On Monday 09 December 2013 19:56:10 Alexander Lamaison wrote:
Andrey Semashev
writes: On Monday 09 December 2013 19:29:59 Alexander Lamaison wrote:
However, I think the discussion was about a commit already merged to the submodule's master branch, so gc won't touch it.
Not necessarily. In my example a boost release (i.e. a tagged commit to the superproject's master) references a commit in a submodule branch that is neither develop nor master. That branch may never be merged to develop or master.
You mean a special branch quickly made to revert a specific thing before a superproject release but not part of the submodule's mainline development (i.e. develop)?
Yes.
Surely those commits would be merged into the submodule master? After all, they form part of a release, both for the submodule and the superproject.
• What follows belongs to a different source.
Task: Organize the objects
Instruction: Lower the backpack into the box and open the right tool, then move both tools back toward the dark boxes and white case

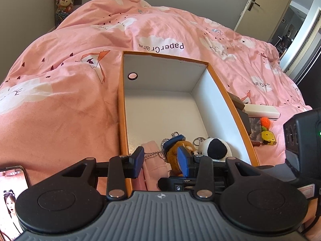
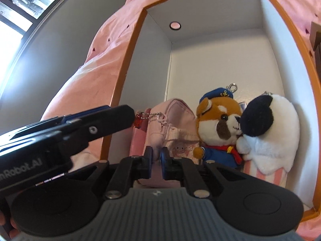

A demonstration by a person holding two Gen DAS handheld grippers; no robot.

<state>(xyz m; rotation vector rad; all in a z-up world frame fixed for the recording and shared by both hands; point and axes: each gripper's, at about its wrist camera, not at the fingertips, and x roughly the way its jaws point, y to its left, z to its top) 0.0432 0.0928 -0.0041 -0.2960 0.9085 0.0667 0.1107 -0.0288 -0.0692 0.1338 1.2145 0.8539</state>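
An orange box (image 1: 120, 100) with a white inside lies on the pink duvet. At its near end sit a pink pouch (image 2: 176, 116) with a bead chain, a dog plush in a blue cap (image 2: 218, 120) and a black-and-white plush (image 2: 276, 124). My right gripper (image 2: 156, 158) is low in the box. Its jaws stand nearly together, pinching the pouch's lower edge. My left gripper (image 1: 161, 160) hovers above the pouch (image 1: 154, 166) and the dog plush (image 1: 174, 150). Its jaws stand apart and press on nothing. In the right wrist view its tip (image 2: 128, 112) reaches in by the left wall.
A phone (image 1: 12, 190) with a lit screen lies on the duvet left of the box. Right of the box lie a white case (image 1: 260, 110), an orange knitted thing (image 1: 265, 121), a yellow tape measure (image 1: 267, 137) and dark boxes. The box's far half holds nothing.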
It didn't look like that from what Peter was suggesting. I'll re-post his example: <quote> Imagine that the submodule has the following sequence of commits: - bug fix - new feature - bug fix - more of new feature - bug fix and the new feature turns out to block the Boost release. Fixing the problem, in your sense, means fixing the new feature so that it becomes Boost-release-worthy. This should indeed be done in develop. Fixing the problem, in my sense, means doing - revert "more of new feature" - revert "new feature" on a branch. </quote> I don't see why such a branch would ever be merged to the main library branches (develop or master), unless the maintainer decides to drop the new features permanently.